Press agencies, freelances and campaigners fear a Government shake-up of copyright law will make newsgathering “less viable”.

t is claimed that a number of sections of the Enterprise and Regulation Reform Bill, currently going through Parliament, would weaken copyright.

And last month a consortium of press agencies – including Associated Press, Thomson Reuters, Press Association and Getty Images – submitted a formal challenge to the Bill.

In addition to flagging up certain sections, the group expressed concern over the fact that copyright laws could be enacted by secondary legislation – without the full scrutiny of Parliament.

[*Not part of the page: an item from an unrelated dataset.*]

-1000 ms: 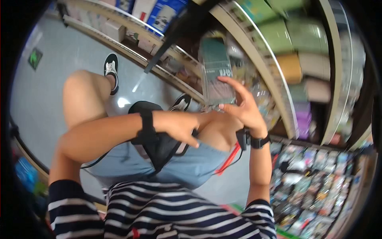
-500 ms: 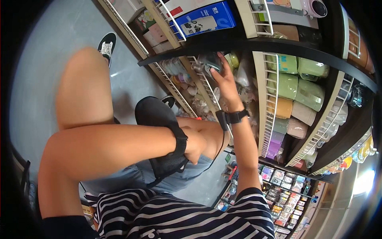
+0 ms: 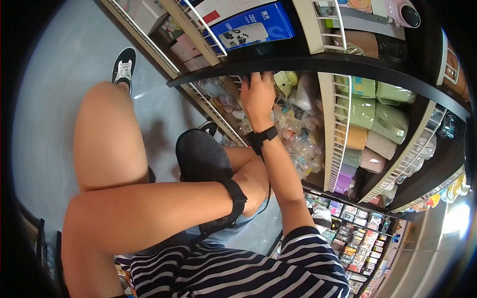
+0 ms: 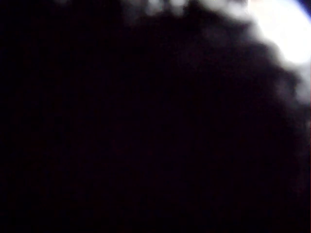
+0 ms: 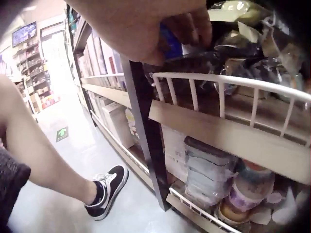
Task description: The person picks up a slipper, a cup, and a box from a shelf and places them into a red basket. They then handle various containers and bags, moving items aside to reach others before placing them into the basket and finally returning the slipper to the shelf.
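In the head view my right hand (image 3: 259, 98) reaches into a wire-fronted shelf, its fingertips hidden behind a black upright (image 3: 318, 64). From the right wrist, the same hand (image 5: 146, 26) comes over the white wire guard (image 5: 252, 86) with its fingers bent down into the shelf. A patch of blue shows between thumb and fingers; I cannot tell whether they hold anything. Beside the hand lie a pale green wrapped item (image 3: 284, 83) and clear plastic-wrapped goods (image 3: 300, 144). My left hand (image 3: 254, 191) rests by my bent knee, holding nothing visible. The left wrist view is almost black.
A blue box (image 3: 256, 30) stands in the bay past the upright. Green, tan and purple wrapped goods (image 3: 365, 111) fill the shelf to the right. Below the right hand, stacked tubs (image 5: 209, 170) sit on a lower shelf. A black bag (image 3: 201, 154) hangs near my knees.
The right hand has carried a clear-wrapped green package from in front of me into the shelf, where the package is no longer visible. The left hand has settled by the knee.
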Motion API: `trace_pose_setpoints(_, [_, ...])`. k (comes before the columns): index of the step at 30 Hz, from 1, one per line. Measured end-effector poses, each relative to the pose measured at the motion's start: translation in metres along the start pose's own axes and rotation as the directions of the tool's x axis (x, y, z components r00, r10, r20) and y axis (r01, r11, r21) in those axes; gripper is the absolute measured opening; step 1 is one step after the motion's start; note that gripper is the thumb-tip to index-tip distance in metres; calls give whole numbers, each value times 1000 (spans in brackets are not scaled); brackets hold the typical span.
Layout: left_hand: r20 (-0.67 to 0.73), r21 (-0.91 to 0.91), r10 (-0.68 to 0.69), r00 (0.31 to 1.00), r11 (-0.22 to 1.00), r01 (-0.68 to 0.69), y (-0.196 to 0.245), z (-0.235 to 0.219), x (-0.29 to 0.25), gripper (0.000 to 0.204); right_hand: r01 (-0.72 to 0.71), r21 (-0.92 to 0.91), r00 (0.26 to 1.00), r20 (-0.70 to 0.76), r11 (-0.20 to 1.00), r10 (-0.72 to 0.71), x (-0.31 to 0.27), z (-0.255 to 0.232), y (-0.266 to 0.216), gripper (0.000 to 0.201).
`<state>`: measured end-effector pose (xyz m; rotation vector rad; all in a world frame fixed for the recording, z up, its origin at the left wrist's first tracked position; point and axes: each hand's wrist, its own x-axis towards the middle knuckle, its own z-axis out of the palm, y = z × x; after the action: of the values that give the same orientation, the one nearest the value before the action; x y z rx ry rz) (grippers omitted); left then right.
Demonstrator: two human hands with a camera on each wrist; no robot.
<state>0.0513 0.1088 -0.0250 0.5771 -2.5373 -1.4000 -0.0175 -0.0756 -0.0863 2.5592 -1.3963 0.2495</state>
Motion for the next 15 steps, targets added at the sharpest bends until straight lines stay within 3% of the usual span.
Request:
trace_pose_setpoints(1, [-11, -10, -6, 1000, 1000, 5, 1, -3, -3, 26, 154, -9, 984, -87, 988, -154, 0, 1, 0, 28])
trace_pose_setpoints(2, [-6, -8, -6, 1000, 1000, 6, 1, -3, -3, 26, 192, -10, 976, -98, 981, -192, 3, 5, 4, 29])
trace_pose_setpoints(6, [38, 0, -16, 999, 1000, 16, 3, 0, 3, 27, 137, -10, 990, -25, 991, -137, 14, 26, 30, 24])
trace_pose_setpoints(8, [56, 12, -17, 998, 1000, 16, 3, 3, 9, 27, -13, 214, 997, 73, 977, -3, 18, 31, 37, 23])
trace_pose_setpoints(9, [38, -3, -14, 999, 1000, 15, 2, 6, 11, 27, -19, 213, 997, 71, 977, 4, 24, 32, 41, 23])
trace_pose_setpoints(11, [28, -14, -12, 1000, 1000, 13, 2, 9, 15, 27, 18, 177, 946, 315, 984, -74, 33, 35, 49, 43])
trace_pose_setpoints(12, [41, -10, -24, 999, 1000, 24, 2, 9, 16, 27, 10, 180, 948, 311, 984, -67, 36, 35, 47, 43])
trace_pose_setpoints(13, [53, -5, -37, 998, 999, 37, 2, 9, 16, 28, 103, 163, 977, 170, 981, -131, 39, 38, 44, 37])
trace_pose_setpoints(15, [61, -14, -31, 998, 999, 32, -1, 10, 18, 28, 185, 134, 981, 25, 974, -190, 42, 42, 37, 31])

The consortium’s Letter Before Claim, sent to Business Secretary Vince Cable, was the first step in initiating a judicial review process.

Areas of concern include:

Widening exceptions to copyright. Amongst other things, this would extend fair dealing for “quotation, criticism and review” and “parody, caricature and pastiche”.

Paul Ellis, co-founder of campaign group Stop 43, said: “The ostensible purpose of all of the proposed copyright changes is to stimulate economic growth.

“Most economists agree that growth comes from the provision of strong, enforceable property rights, and functioning markets within which to trade.

“Why, then, in the name of growth, is the Government attempting to weaken creators’ property rights, confiscate their property, and remove markets via exceptions to copyright?”

The shortening life of copyright. This proposal would remove transitional provisions in the 1988 Copyright Act and shorten the term of protection for many unpublished works.

The consortium said the proposal “again removes the ability of owners of copyrighted works to be compensated for the commercial use of their property”.

Extended collective licensing. Collecting societies currently issue licences for some uses of copyright works belonging to their members, and redistribute the licence fees.

Sign-up would be automatic, so the collecting societies would be able to licence non-members’ works unless the authors opt out of the scheme.

The consortium said that this would allow “for third party organisations to commercially exploit the copyrighted works of others without their prior consent”.

Reuters global editor, news rights and access, Nicole Courtney-Leaver said: “From our perspective newsgathering costs an awful lot of money and if we’re not able to pull back any of that money through licensing it’s got to figure that newsgathering then becomes a less viable opportunity for us.

“All the agencies are in the same boat at this stage. As are all freelance photographers, all freelance journalists.”

Courtney-Leaver said there seemed to be “very little understanding” of how the copyright changes will work practically because “so little research has gone into it”.

Former lawyer Lord Clement-Jones, a copyright expert, is currently in the process of amending the bill and told Press Gazette he is confident issues can be resolved.

“There is certainly a case to answer,” he said. “A number of very challenging questions will be put to the Government during the course of the

Enterprise Bill and I hope that we can amend the Bill through the Lords process so that it reaches a proper consensus on the value of intellectual property rights.”